They have a larger variance than minions in 3E. I like being able to vary minion level creatures. As I said, it comes down to what we want. I don't want to know that a lucky hit by little boy with a rock can kill a creature that my fighter with his +6 Greatsword can kill.

All games are in essence about the feel of the game. In 4E a minion is a creature that can be killed in one hit by anyone. In 3E a minion is a creature that can be killed in one hit by a high level skilled fighter. A little boy with a rock has no chance against him nor a farmer with a pitchfork nor a low level guard.

In 4E it doesn't matter if it is a demon, an ogre, or a human rabble, a lucky 20 by that little boy with the rock kills that minion. I don't care how lucky a little boy with a rock is he isn't going to kill a 3E lvl 9 orc warrior minion, but that lvl 13 human warrior with his +3 greatsword just might kill that lvl 9 orc warrior in service to the orc warlord.

That's the feel I want for my demon and ogre or lvl 9 orc warrior minions. I want them to be a force that can't be killed by regular townsfolk so that they actually need the warrior to show up. If I want some minion level creatures that townsfolk can kill, I'll throw in some lvl 1 regular orcs. I especially don't want demon minions feeling like they can be killed in one swift easy hit by anyone. 

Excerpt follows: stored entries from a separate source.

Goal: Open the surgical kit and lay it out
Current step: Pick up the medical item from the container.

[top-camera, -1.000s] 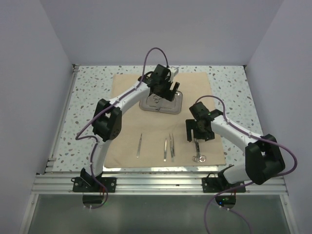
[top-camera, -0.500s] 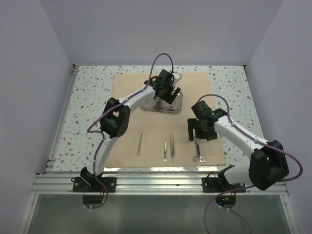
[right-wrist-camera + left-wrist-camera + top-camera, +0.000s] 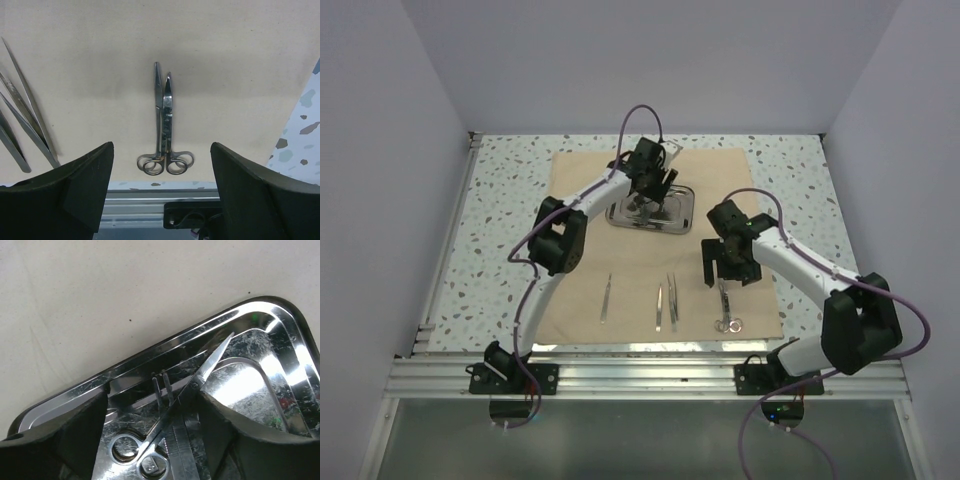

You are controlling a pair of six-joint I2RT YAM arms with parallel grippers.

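beige cloth wrap, shiny silver tray, speckled white table.

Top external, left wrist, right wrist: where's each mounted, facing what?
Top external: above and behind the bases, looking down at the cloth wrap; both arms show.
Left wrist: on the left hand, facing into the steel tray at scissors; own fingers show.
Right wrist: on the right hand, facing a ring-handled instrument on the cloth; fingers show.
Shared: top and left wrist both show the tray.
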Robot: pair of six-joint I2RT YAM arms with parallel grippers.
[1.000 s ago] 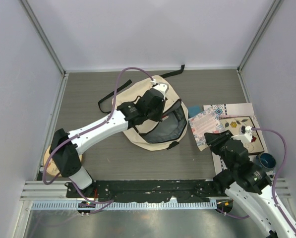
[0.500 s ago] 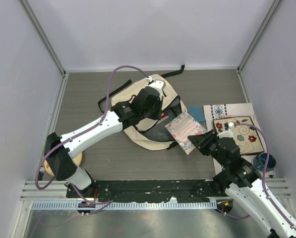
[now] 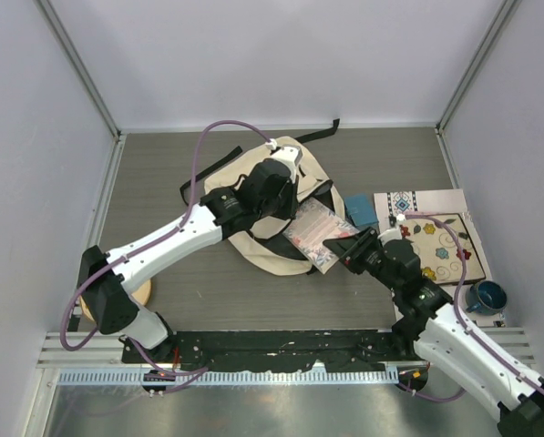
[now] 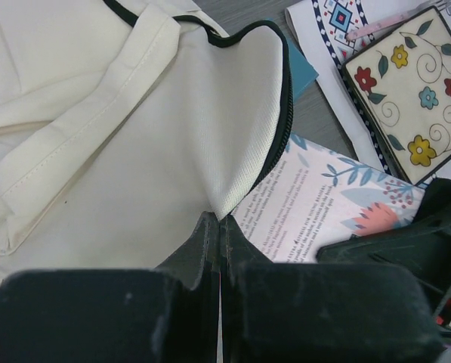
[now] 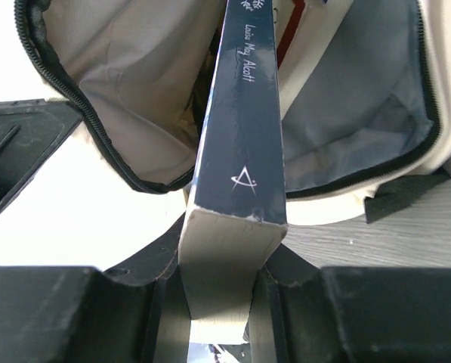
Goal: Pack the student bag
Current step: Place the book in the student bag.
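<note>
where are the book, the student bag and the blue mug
book [image 3: 313, 229]: top external view, on its floral front cover
student bag [image 3: 268, 260]: top external view, on its cream near edge
blue mug [image 3: 487, 297]: top external view, on its middle

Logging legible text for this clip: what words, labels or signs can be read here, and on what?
"Louisa May Alcott": on the spine of the book.
Title fragment above it: cut off, unreadable.
Small print on the book's floral cover: too blurred to read.
</note>
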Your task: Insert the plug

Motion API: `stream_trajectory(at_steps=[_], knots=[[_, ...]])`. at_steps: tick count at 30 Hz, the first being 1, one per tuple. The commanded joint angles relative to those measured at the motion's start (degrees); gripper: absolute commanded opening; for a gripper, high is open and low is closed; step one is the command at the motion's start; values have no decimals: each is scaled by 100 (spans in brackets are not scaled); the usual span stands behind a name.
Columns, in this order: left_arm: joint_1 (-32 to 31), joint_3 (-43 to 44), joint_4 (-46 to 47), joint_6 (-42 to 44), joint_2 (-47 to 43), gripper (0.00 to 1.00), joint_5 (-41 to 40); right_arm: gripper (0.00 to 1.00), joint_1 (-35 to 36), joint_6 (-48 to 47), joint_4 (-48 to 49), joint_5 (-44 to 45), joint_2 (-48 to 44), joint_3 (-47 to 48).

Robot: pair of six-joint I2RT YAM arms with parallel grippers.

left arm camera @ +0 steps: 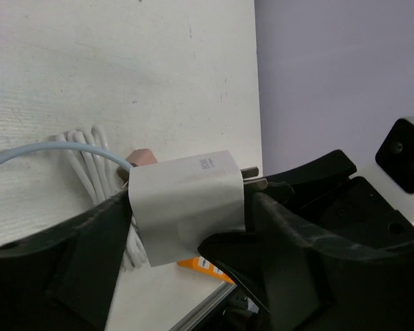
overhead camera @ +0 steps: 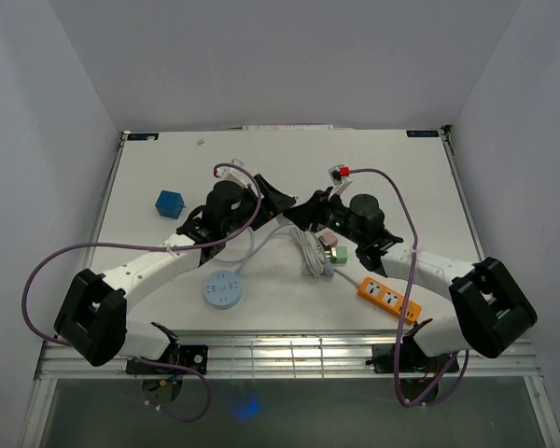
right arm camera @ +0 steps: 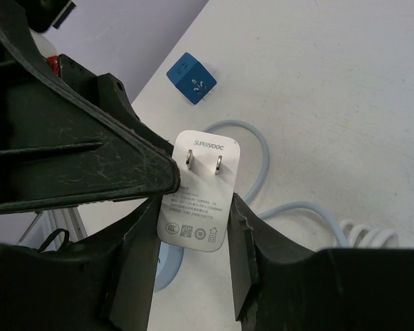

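The white plug (right arm camera: 200, 200) is held off the bench (overhead camera: 401, 177), about midway between its left and right edges, where the two arms meet. Its two flat prongs (right arm camera: 203, 163) face the right wrist camera, and a pale cable (right arm camera: 262, 162) loops on the bench behind it.

The left gripper (left arm camera: 193, 234) has its jaws clamped on the plug, one finger at the back and the other against the pronged face. The right gripper (right arm camera: 193, 241) has its jaws closed on the lower sides of the plug, each finger lying against an edge.

A bundle of white cord (overhead camera: 310, 252) lies just below the grippers, with a pink cube (overhead camera: 329, 239) and a green cube (overhead camera: 339, 253) beside it. An orange power strip (overhead camera: 389, 299) lies toward the near right corner. A round light-blue socket (overhead camera: 224, 290) sits near the near edge. A blue cube (overhead camera: 170, 203) rests toward the left edge.
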Motion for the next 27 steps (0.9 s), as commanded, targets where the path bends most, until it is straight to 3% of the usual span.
stream_trajectory(at_steps=[1, 3, 8, 15, 21, 27], knots=[[-40, 468, -319, 52, -108, 86, 289, 8, -10, -170, 444, -15, -108, -110], [-23, 757, -644, 289, -90, 98, 297, 8, -10, -179, 427, 3, -196, -172], [223, 795, -857, 466, -335, 98, 657, 8, -19, -144, 295, 38, -486, -312], [926, -119, 442, 466, -933, 98, 1896, 8, -274, 541, 233, -383, -917, -339], [1067, -857, 1855, 283, -1223, 96, 2634, 8, -484, 1139, 321, -761, -1295, -260], [1067, -1008, 2772, 167, -1364, 95, 3189, 8, -590, 1991, 899, -1394, -1234, -22]])
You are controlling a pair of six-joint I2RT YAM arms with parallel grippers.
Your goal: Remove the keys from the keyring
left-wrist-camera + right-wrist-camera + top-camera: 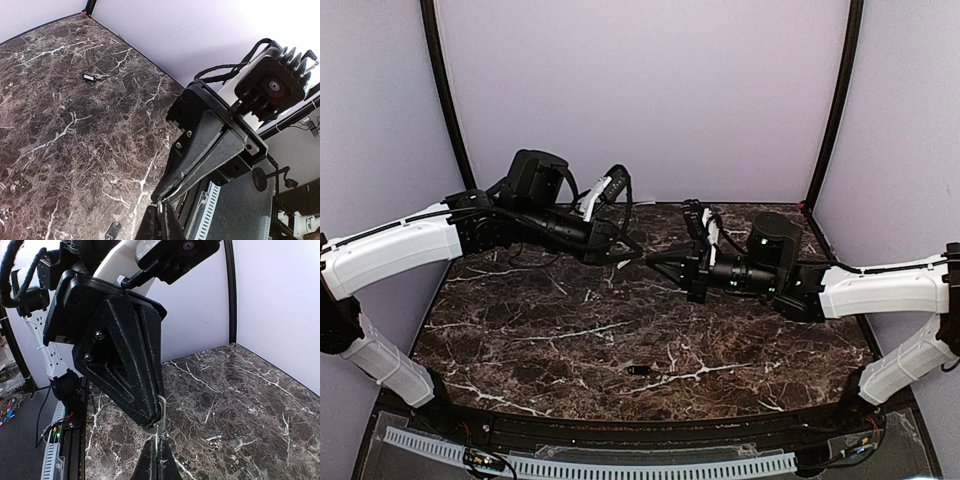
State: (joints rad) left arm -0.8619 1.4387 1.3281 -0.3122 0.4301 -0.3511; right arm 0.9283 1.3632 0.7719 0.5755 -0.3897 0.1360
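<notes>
Marble table [570, 330], loose key [638, 370], gripped keyring [163, 412]

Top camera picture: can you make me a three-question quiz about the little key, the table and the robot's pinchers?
1. Where is the loose key?
A) on top of the left arm
B) flat on the table, nearer the front edge than the grippers
C) leaning on the back wall

2. What colour is the table?
A) dark brown with white veins
B) plain white
C) green

3. How are the left gripper and right gripper?
A) both wide open
B) far apart at opposite walls
C) both shut, tip to tip above the table

Answers:
1 B: the small dark piece lies on the marble between the arms' bases.
2 A: the marble top is dark with pale streaks.
3 C: the right wrist view shows both pairs of fingers pressed together, with the thin silvery keyring where they meet.
</notes>
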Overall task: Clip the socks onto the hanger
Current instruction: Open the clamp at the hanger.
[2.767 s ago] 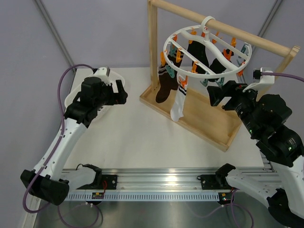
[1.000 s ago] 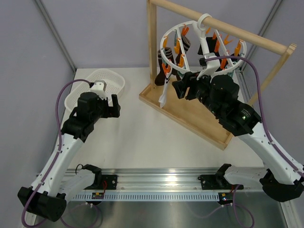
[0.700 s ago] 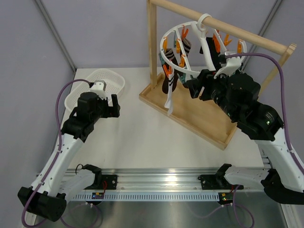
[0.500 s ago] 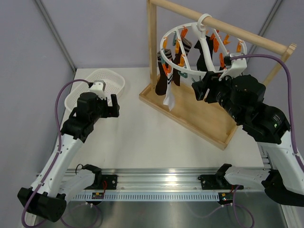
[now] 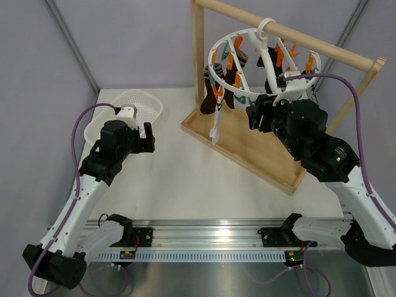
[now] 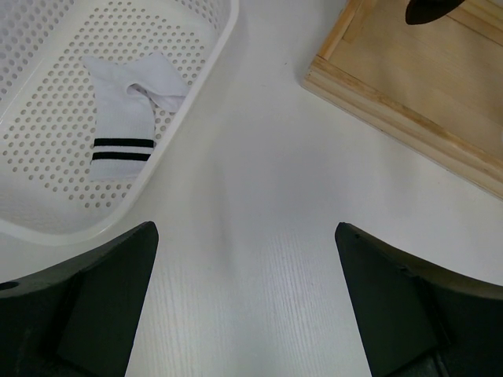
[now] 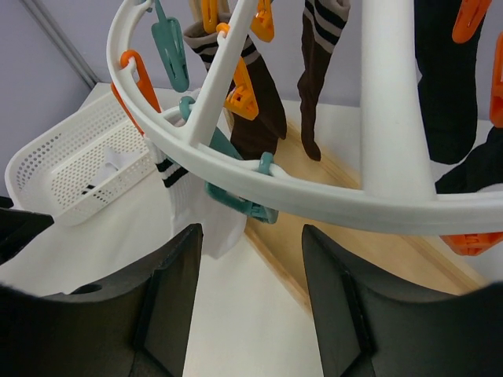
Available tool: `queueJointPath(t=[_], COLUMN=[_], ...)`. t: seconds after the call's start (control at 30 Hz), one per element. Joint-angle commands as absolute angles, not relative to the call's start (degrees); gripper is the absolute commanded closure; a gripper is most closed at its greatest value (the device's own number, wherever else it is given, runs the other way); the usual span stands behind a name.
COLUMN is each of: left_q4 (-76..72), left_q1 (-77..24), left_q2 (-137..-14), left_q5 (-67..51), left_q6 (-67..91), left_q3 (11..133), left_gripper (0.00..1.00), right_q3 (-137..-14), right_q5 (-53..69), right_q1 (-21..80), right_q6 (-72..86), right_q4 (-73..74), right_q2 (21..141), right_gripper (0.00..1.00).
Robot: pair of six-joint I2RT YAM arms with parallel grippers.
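The hanger point(image 5: 249, 93), a white ring with orange and teal clips, hangs tilted from the wooden rail. Dark brown socks point(image 5: 209, 102) and a white striped sock point(image 5: 216, 129) dangle from its left side. My right gripper point(image 5: 253, 116) is open just under the ring's near rim. In the right wrist view the ring point(image 7: 314, 188) and a teal clip point(image 7: 245, 203) sit just above the empty right gripper point(image 7: 251, 236). My left gripper point(image 6: 245, 236) is open over bare table beside the basket. A white striped sock point(image 6: 126, 110) lies in the basket.
The wooden frame stand point(image 5: 260, 162) takes up the right half of the table, its base edge point(image 6: 393, 118) ahead of the left gripper. The white mesh basket point(image 5: 141, 93) stands at the back left, its wall point(image 6: 196, 86) close to the left fingers.
The right arm has come in from the right under the ring, drawn back a little, then moved left again. The hanger has tilted and turned. The left arm has held still for the last second.
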State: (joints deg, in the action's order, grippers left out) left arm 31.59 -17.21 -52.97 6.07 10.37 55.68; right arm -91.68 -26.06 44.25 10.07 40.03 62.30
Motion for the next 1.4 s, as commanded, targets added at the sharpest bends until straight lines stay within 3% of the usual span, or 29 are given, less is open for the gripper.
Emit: queueJointPath(t=[0.0, 0.5, 0.7, 1.03, 1.37], left_q4=[30.1, 29.4, 22.3, 4.3, -9.7], left_q1=[-17.0, -17.0, -17.5, -36.2, -40.7], left_q2=[-52.1, -51.5, -49.2, -47.7, -57.9], left_q5=[7.2, 5.6, -10.1, -10.8, -17.2], left_q6=[9.8, 10.2, 15.4, 21.1, 21.4], left_q3=[55.9, 56.0, 55.0, 56.9, 60.0], left_gripper=[0.01, 0.01, 0.01, 0.01, 0.01], right_q3=[-93.0, -94.4, -93.0, -89.3, -87.9], right_q5=[-28.9, -31.7, -29.5, -31.6, -29.4], right_q1=[44.5, 44.6, 44.5, 44.5, 44.2], right_q6=[7.5, 5.4, 7.0, 8.9, 6.0], right_q4=[35.3, 34.1, 30.9, 25.7, 21.5], right_q2=[62.3, 66.3, 65.7, 63.6, 63.8], right_gripper=[0.39, 0.39, 0.44, 0.50, 0.54])
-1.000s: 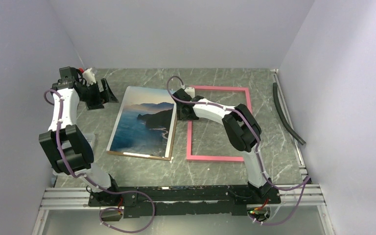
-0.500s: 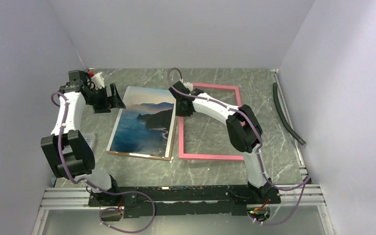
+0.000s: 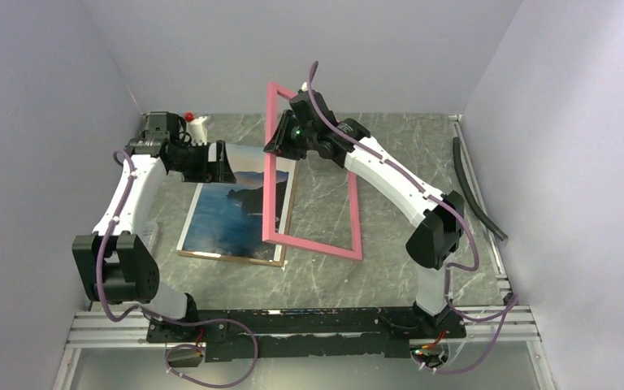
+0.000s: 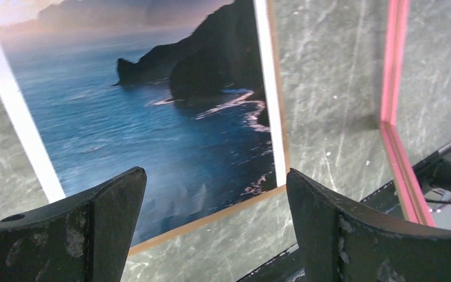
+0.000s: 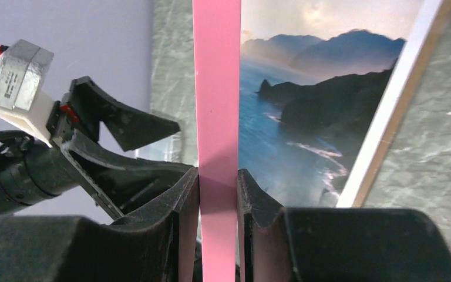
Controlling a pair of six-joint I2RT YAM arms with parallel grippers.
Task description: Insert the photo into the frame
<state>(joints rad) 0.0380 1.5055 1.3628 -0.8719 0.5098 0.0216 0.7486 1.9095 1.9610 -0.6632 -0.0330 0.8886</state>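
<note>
The left pincer (image 3: 215,169) hangs wide open over the far end of the photo (image 3: 229,218), which lies face up on a brown board (image 3: 236,259), likely ready to take it. The right pincer (image 3: 283,145) is clamped on the far rail of the frame (image 3: 317,246), holding it tilted up beside the photo, probably to flip it.

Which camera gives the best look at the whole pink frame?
The top external view: the frame shows whole there, tilted up off the table, one rail pinched by the right gripper. The right wrist view shows only that pinched pink rail up close; the left wrist view shows just a corner.
</note>
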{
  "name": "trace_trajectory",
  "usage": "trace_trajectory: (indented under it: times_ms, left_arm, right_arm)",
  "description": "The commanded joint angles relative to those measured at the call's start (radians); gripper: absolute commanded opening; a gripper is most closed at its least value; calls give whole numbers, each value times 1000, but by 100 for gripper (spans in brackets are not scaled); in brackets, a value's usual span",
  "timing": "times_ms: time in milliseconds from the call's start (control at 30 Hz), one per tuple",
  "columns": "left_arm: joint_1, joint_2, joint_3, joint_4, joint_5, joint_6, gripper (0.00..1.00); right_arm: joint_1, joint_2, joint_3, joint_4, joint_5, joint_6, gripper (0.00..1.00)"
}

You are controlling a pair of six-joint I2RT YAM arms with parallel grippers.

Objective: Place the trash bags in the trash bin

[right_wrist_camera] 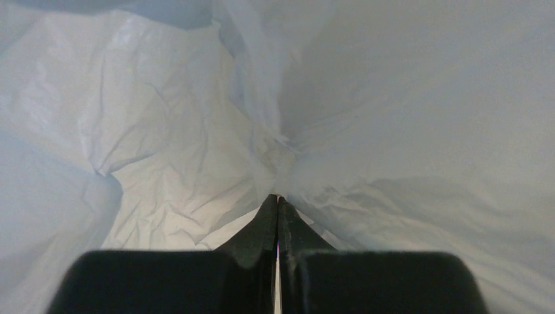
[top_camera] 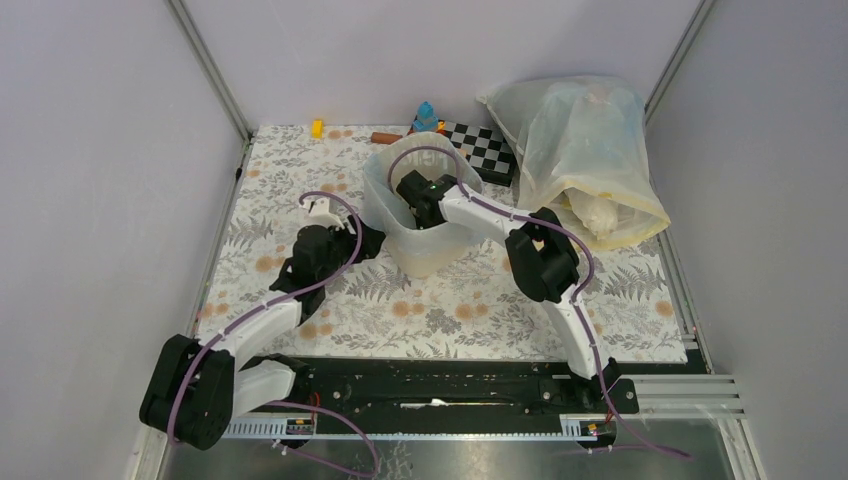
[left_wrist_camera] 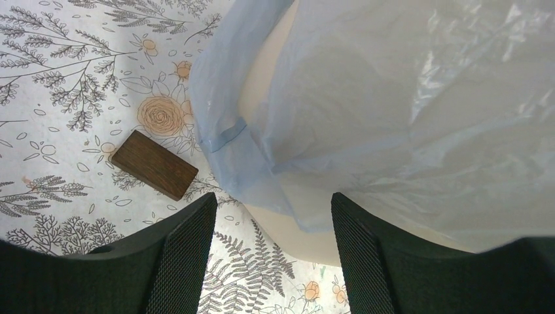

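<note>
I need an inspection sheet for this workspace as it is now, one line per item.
Surface: floral table cover, lying flat.
Job's things: trash bag lines the trash bin, and its edge hangs over the rim.
Clutter: wooden block, checkerboard, blue figure, yellow piece, large clear sack.
Grippers: left gripper open beside the bin; right gripper inside it, shut on a bag fold.
Cables: purple cables run along both arms.
Surroundings: grey walls, metal frame posts.

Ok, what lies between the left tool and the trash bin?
Left wrist view: only the hanging edge of the trash bag, draped down the trash bin wall, before the open left tool. The wooden block lies off to one side.
</note>
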Motion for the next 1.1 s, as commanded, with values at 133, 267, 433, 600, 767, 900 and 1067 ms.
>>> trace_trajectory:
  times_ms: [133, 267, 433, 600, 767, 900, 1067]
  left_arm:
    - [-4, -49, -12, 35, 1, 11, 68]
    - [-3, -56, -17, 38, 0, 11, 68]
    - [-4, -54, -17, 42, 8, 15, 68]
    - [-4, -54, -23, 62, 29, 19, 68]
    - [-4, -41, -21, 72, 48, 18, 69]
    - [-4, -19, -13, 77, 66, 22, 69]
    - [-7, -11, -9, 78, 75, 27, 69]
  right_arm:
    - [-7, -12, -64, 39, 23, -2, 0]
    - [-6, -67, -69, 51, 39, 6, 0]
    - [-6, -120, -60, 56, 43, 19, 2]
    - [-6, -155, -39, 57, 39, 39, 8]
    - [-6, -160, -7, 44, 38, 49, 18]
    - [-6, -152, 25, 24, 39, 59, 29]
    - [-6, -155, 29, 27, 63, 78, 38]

That 20th lvl fighter with a +5 weapon can skill a Vrock or something in one hit because he is a bad to the bone lvl 20 fighter that can rock you hard if you go toe to toe with him.



> You are not forced to re-use flavor text if you don't like it. Just because you use the same mechanical representation for a certain task, doesn't mean you use the same narrative. And vice versa, of course...




I can't much disagree with this. It's true. 

I do like internal consistency. That's just my preference.



> Ultimately, everyone has to make his pick according to preferences. Though I still don't get why you'd give up D&D entirely, but well, there are a lot of other games out there that also deserve a fair chance to be tested and played...





This is true. Which I why my post is subjective. What you find ok, I don't. And vice versa. It isn't an either or scenario.

But I'm sure if D&D had designed a game you didn't enjoy that you felt like was driving you out of the game, you wouldn't be too happy either. This game feels so unlike D&D, so unlike the fantasy books that I have read and enjoyed, that I feel driven out of a game I've played for 25 years.

I don't care which side of the fence you are on, 4E is a vastly different form of D&D that has an entirely different design goal and design inspiration than 3E or an previous version of D&D.

Those different mechanics lead to an entirely different feel and thus apperance to the game. For example, when a wizard launches an Aoe Spell and levels a group of minions, it looks the same as when he did it in 3E. But when a 3E wizard launched a fireball to level a group of orcs, he generally would not drop it on the heads of his party comrades because he did significant damage to them as well. But in 4E if the party wizard drops a Scorching Blast on top of the fighter killing a ton of orc minions surrounding that fighter, he does pittance damage in general to that fighter and may in fact do not damage if he misses them completely. That is an entirely different feel from previous editions.

As in that 3E fireball was equally dangerous to the monsters and the party.

But a 4E scorching blast is far less dangerous to the party and far more dangerous to minion level monsters. And becomes less dangerous to the party and remains equally dangerous to minions as you level.

Whereas 3E Aoe attacks become more dangerous to the party, more dangerous to minion level creatures, and just all around more dangerous.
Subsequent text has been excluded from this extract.